**Task goal**
Write out exactly the lines below starting at the one containing "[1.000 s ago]" and ending at the one containing "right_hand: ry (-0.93". Omit every picture.

Records excerpted from a collection:
__________________________________________________
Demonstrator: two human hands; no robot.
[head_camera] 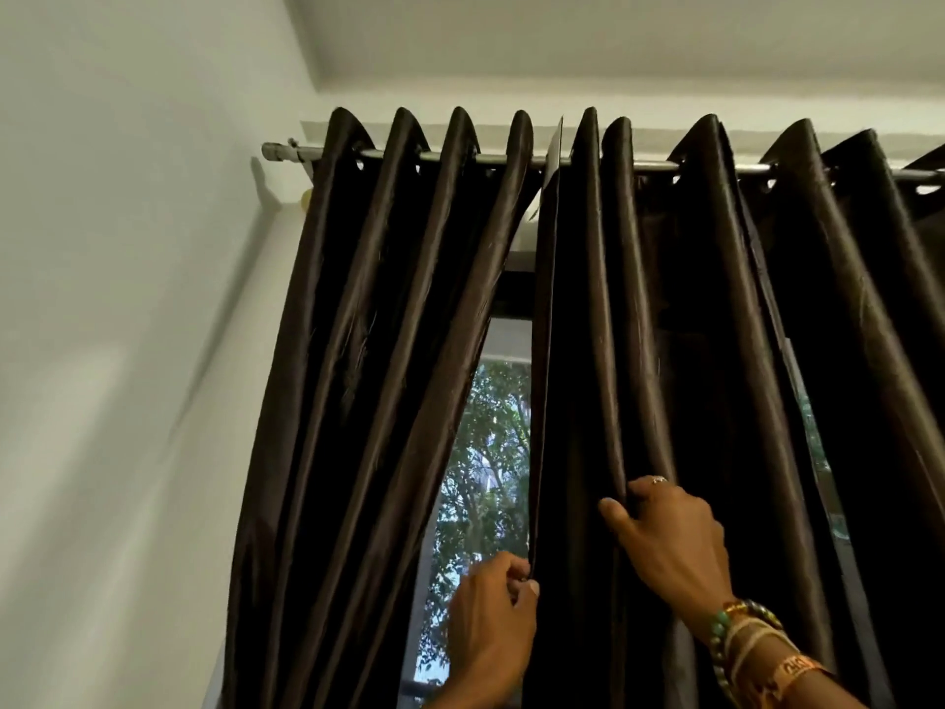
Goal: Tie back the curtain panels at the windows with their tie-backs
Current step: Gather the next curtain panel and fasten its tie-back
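Head view: two hands, left hand (491, 621) and right hand (670, 534), pinch one dark curtain panel (578, 350) on one rod (654, 167).

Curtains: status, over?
Left hand pinches panel edge; right hand grips a fold of it. Untied, window showing through gap. No tie-back in view.

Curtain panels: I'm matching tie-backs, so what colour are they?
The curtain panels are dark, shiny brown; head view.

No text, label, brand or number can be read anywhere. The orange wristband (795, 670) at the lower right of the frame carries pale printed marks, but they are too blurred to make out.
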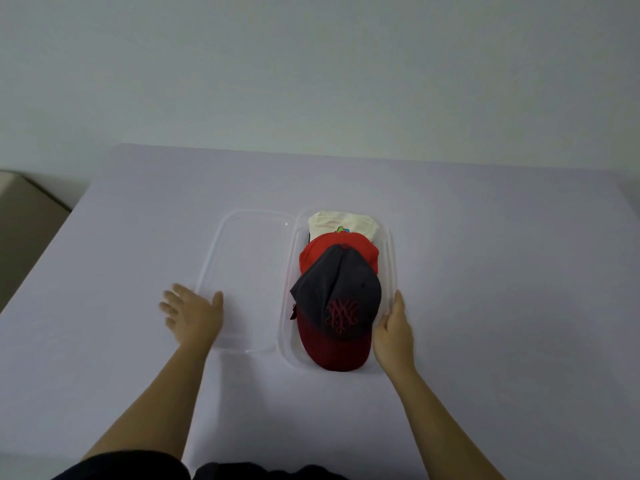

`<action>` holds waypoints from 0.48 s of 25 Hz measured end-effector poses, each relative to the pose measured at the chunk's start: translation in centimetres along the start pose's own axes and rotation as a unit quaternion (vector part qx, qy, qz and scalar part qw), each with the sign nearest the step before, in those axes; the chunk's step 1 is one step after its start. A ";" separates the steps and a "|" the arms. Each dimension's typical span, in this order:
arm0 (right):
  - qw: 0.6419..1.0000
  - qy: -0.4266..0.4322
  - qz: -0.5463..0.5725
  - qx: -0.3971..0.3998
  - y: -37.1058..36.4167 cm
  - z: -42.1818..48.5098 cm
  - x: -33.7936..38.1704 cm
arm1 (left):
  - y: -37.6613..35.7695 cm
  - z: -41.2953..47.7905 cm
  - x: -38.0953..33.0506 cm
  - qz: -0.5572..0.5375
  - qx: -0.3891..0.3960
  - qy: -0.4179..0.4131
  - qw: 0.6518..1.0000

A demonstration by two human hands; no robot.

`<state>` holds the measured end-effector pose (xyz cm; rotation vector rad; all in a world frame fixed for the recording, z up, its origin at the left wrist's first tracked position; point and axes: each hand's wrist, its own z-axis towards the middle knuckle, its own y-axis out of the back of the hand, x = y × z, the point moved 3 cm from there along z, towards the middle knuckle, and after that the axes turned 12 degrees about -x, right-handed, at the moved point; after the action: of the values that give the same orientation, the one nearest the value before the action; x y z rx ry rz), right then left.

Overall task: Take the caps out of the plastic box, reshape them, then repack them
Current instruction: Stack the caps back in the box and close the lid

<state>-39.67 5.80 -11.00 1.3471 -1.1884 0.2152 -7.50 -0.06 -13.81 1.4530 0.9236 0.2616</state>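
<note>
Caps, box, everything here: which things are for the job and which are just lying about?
For the job: plastic box, open lid, grey cap, red cap, cream cap, left hand, right hand.
Just around: table, beige object at far left.

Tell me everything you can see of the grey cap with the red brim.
The grey cap is a baseball cap: creased dark grey fabric crown, red embroidered logo, dark red brim. It lies in the near end of the clear box, brim toward the person, overlapping a red cap behind it. The right hand is beside it at the box wall; its fingers are hidden.
</note>
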 end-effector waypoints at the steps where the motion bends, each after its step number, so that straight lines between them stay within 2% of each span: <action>1: 1.000 -0.003 -0.002 -0.007 0.1 -0.1 0.2 | -0.1 0.7 1.0 0.025 0.022 0.016 0.999; 3: 1.000 -0.007 -0.016 -0.016 0.3 -0.1 0.4 | -0.1 1.3 1.6 0.057 0.040 -0.012 0.998; 5: 0.999 -0.013 -0.020 -0.023 0.5 -0.4 0.5 | 0.7 1.8 1.5 0.022 0.027 -0.031 0.999; 8: 0.999 -0.008 -0.020 -0.030 0.4 -0.6 0.5 | 2.6 2.2 1.7 -0.152 0.036 -0.004 0.988; 10: 0.999 -0.007 -0.015 -0.033 0.3 -0.6 0.3 | 4.2 2.5 1.4 -0.280 0.056 0.028 0.958; 12: 0.999 -0.017 -0.005 -0.029 0.2 -0.5 0.1 | 6.1 3.0 0.2 -0.356 0.058 0.025 0.932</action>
<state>-39.53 6.19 -10.75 1.3102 -1.2078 0.1502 -3.16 -1.11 -8.75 1.1269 1.4594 -0.3022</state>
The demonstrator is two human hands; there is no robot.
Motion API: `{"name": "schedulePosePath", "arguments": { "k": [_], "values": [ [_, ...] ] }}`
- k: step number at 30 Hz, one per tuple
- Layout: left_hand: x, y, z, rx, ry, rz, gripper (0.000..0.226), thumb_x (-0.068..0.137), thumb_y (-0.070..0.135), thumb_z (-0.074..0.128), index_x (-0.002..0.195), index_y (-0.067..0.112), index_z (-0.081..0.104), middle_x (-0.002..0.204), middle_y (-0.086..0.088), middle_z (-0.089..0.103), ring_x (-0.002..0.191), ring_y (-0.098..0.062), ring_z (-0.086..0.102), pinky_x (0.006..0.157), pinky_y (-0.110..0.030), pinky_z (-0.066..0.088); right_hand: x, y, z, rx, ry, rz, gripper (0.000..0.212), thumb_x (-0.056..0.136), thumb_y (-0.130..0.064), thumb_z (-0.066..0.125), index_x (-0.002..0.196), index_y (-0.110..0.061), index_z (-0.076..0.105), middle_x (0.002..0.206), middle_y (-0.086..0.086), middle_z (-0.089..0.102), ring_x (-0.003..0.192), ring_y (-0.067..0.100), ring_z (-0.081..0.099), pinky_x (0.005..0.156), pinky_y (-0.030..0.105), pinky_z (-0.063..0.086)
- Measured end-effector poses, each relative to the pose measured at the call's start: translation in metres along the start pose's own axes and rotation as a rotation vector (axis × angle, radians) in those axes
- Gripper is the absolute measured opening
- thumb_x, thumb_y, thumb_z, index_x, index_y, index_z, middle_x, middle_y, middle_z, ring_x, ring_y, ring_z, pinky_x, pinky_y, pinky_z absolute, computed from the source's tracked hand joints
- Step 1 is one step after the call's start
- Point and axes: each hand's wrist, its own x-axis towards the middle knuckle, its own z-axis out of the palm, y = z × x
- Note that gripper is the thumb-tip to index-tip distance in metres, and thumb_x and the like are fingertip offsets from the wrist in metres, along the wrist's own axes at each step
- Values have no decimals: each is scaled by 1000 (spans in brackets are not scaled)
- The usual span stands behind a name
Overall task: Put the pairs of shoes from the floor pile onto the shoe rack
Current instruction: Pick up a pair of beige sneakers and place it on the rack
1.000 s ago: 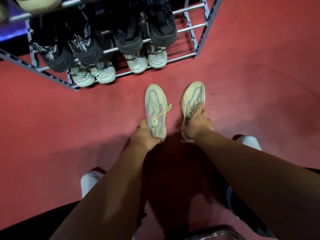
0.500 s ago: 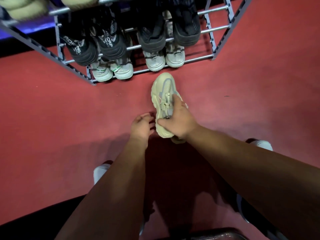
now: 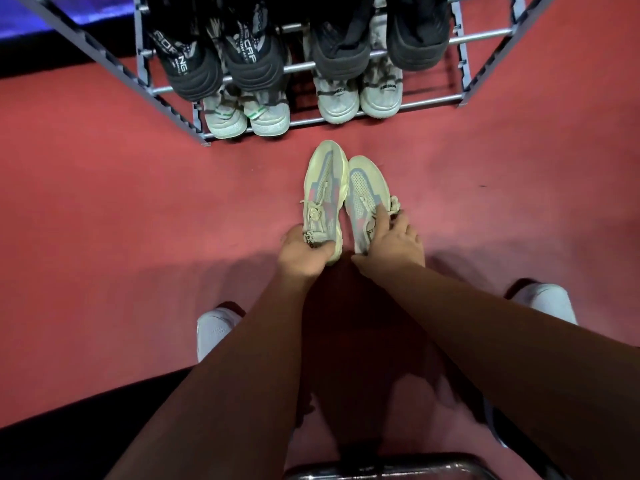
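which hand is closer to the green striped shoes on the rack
Left. The left hand, gripping the left sneaker, is below and slightly right of the green-striped shoes; the right hand is farther right, on the right sneaker.

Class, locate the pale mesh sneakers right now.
The pale mesh sneakers are central in the head view, before the shoe rack, held by left hand and right hand.

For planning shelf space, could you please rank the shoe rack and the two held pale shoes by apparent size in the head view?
1. The shoe rack, largest, though cropped by the frame.
2. The left pale shoe and right pale shoe look alike; heels covered, so unranked.
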Motion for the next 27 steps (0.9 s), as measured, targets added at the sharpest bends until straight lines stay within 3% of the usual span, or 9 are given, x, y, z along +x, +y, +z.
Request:
{"name": "schedulePosePath", "arguments": {
  "k": [2, 4, 6, 8, 15, 20, 25, 27],
  "values": [
    [5, -3, 7, 96, 25, 11, 57, 58, 57, 75, 109, 32, 69, 105, 6, 70, 106, -18, 67, 94, -37, 58, 1, 4, 6, 32, 8, -22, 122, 80, -68, 70, 168, -23, -1, 158, 18, 30, 141, 37, 41, 115, 46, 35],
    [-1, 6, 7, 145, 30, 20, 75, 63, 56, 79, 127, 22, 61, 123, -2, 61, 119, -22, 59, 103, -40, 52, 2, 5, 8, 56, 30, -58, 121, 82, -66, 70, 168, -22, -2, 151, 15, 37, 136, 36, 44, 113, 46, 37],
    [-1, 11, 8, 198, 42, 41, 95, 66, 57, 86, 141, 12, 48, 136, -9, 50, 128, -27, 52, 109, -40, 46, 5, 6, 7, 49, 23, -67, 128, 80, -70, 72, 168, -18, -5, 148, 14, 38, 135, 35, 45, 112, 45, 37],
    [0, 16, 11, 252, 58, 46, 101, 67, 55, 89, 142, 6, 44, 139, -13, 47, 129, -32, 52, 109, -41, 45, 6, 5, 6, 12, 9, -70, 138, 76, -74, 75, 168, -15, -9, 149, 13, 37, 135, 34, 45, 113, 45, 37],
    [-5, 37, 1, 184, 56, -108, 85, 69, 35, 92, 138, 6, 50, 135, -11, 50, 119, -33, 61, 94, -32, 49, 5, 11, -9, 125, -42, -47, 118, 83, -38, 76, 168, -20, -3, 158, 11, 30, 139, 35, 42, 109, 48, 43],
    [-25, 57, -28, 179, -45, -183, 74, 70, 32, 92, 133, 9, 60, 130, -9, 59, 107, -29, 67, 88, -31, 50, -6, 25, -68, 70, -81, -90, 108, 77, -49, 76, 163, -22, 16, 155, 17, 39, 139, 40, 41, 113, 46, 39],
    [-81, 84, -64, 232, -105, -162, 54, 69, 23, 92, 117, 13, 68, 88, -1, 66, 74, -23, 63, 73, -30, 49, -44, 28, -132, -24, -20, -64, 94, 76, -56, 77, 148, -11, 38, 147, 17, 49, 137, 40, 43, 109, 44, 41],
    [-109, 94, -79, 287, -92, -141, 60, 63, 24, 93, 118, 13, 69, 93, -2, 67, 74, -23, 64, 69, -31, 51, -67, 28, -158, -52, -6, -65, 92, 78, -59, 76, 147, -10, 39, 145, 16, 51, 136, 39, 44, 107, 43, 43]
  ]
}}
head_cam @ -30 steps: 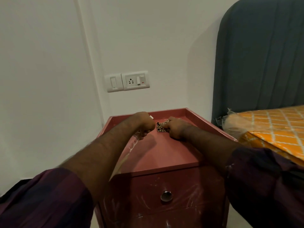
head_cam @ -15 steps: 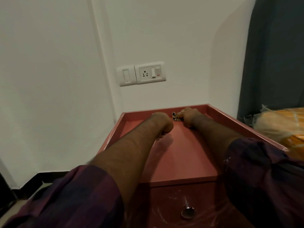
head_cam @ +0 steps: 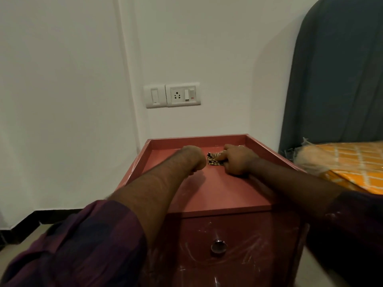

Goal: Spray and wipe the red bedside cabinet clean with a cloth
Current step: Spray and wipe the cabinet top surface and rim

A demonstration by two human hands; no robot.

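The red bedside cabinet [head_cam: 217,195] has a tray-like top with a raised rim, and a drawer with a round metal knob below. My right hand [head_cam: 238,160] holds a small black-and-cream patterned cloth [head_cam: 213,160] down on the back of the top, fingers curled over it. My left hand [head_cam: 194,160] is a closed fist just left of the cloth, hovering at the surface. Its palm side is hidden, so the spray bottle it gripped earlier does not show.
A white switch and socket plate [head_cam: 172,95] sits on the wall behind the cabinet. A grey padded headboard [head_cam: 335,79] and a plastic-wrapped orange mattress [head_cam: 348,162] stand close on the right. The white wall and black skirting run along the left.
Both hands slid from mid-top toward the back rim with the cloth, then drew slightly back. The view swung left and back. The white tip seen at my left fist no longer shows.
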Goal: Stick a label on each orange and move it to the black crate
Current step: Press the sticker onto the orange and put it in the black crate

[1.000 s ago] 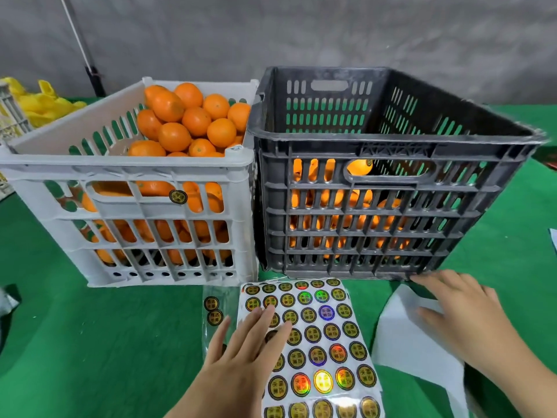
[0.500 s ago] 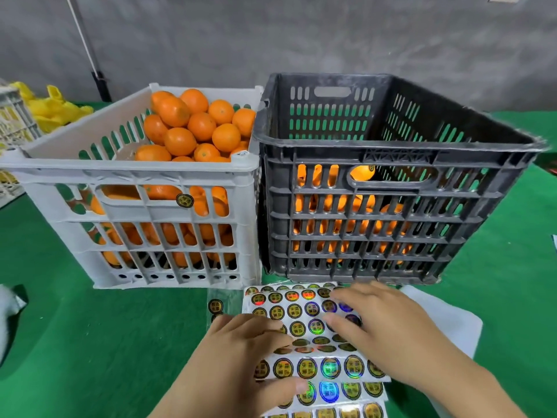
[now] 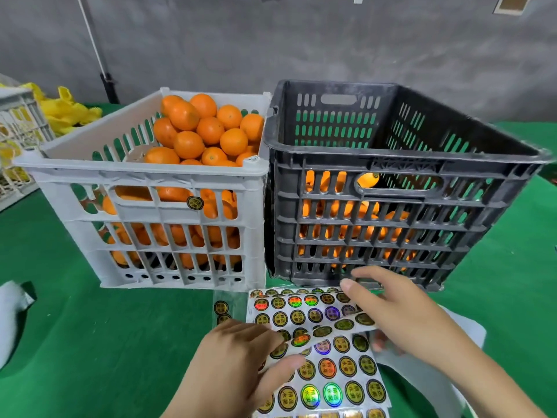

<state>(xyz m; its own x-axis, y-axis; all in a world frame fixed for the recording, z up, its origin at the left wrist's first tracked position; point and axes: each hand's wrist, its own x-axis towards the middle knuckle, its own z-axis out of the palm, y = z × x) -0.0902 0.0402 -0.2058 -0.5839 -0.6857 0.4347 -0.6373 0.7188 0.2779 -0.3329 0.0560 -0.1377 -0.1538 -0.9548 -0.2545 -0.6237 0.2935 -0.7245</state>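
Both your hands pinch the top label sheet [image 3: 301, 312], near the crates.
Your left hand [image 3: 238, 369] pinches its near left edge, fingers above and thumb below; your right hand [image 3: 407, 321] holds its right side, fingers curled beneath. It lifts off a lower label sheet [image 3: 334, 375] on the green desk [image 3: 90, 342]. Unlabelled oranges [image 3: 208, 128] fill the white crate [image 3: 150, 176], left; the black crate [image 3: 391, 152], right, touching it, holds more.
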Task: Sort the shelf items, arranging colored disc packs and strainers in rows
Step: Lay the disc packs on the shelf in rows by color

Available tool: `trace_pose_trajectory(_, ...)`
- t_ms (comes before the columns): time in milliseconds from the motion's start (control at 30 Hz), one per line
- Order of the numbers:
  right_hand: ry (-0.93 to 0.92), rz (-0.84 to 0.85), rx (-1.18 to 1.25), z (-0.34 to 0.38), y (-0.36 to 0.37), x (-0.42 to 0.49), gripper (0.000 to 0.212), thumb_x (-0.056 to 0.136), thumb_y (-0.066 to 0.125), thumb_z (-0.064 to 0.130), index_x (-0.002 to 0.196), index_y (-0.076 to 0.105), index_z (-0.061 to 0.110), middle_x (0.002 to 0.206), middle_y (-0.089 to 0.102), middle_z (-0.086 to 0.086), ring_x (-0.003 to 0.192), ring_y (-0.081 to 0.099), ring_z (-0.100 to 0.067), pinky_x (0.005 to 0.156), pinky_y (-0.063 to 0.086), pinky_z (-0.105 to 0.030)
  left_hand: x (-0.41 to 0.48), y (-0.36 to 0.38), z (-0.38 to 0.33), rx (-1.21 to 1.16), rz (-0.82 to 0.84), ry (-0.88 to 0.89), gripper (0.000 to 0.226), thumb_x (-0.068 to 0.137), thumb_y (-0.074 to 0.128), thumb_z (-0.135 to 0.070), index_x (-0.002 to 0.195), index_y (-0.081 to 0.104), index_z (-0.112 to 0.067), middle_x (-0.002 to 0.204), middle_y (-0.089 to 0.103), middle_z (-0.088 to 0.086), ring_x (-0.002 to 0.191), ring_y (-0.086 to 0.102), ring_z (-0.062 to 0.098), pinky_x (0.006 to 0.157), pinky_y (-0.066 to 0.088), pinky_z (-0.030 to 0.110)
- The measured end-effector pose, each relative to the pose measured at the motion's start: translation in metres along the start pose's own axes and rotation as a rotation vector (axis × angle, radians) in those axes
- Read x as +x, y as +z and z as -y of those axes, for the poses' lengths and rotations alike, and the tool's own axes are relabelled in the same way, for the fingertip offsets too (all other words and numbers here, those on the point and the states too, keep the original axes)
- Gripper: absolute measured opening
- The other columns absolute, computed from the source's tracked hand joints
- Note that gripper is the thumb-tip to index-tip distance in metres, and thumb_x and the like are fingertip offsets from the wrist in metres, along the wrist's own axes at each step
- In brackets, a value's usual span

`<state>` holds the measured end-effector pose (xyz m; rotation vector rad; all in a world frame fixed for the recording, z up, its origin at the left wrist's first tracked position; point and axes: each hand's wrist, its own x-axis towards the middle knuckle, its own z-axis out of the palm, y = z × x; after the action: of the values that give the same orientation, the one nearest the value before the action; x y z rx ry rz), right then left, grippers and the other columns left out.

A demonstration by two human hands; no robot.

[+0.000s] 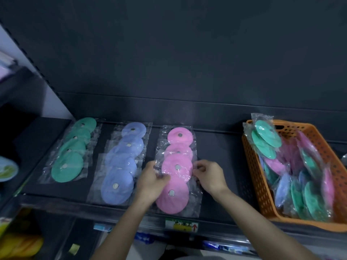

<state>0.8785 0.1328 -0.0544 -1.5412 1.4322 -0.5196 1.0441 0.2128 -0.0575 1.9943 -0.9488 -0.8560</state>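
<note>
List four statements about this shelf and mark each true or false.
1. The green row lies left of the blue row. True.
2. Both hands are empty. False: the left hand and right hand pinch a pink pack by its edges.
3. The orange basket holds mixed-colour packs. True.
4. The basket stands left of both rows. False: it stands to their right.

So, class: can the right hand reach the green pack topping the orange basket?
Probably yes: nothing stands between the right hand and the green pack atop the orange basket, though its fingers pinch a pink pack.
</note>
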Motion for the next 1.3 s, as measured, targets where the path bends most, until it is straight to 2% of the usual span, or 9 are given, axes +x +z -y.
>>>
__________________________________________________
**Result for this exercise**
[1.000 s ago] 
[0.500 s ago] 
[now] 

<state>(xyz m; its own x-axis, y-axis; all in a world frame fixed for the recording, z up, its origin at the left wrist's first tracked position; point and axes: each hand's wrist, its own x-axis towards the middle knuckle, its own z-axis out of the palm, y = z × x) -0.0902 0.0402 -0.2058 -0.5839 -0.6857 0.4347 -0.6373 0.7188 0.2779 -0.3329 0.0560 -0.1377 -0.1538 -0.9548 -0.2545 -0.6237 0.2935 -0.7245</state>
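Both your hands pinch the top label sheet [image 3: 301, 312], near the crates.
Your left hand [image 3: 238, 369] pinches its near left edge, fingers above and thumb below; your right hand [image 3: 407, 321] holds its right side, fingers curled beneath. It lifts off a lower label sheet [image 3: 334, 375] on the green desk [image 3: 90, 342]. Unlabelled oranges [image 3: 208, 128] fill the white crate [image 3: 150, 176], left; the black crate [image 3: 391, 152], right, touching it, holds more.
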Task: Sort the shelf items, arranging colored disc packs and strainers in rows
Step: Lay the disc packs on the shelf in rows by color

Available tool: `trace_pose_trajectory(_, ...)`
- t_ms (comes before the columns): time in milliseconds from the motion's start (control at 30 Hz), one per line
- Order of the numbers:
  right_hand: ry (-0.93 to 0.92), rz (-0.84 to 0.85), rx (-1.18 to 1.25), z (-0.34 to 0.38), y (-0.36 to 0.37), x (-0.42 to 0.49), gripper (0.000 to 0.212), thumb_x (-0.056 to 0.136), thumb_y (-0.066 to 0.125), thumb_z (-0.064 to 0.130), index_x (-0.002 to 0.196), index_y (-0.076 to 0.105), index_z (-0.061 to 0.110), middle_x (0.002 to 0.206), middle_y (-0.089 to 0.102), middle_z (-0.086 to 0.086), ring_x (-0.003 to 0.192), ring_y (-0.081 to 0.099), ring_z (-0.100 to 0.067), pinky_x (0.005 to 0.156), pinky_y (-0.063 to 0.086), pinky_z (-0.105 to 0.030)

Work on this exercise is complete, and nothing remains.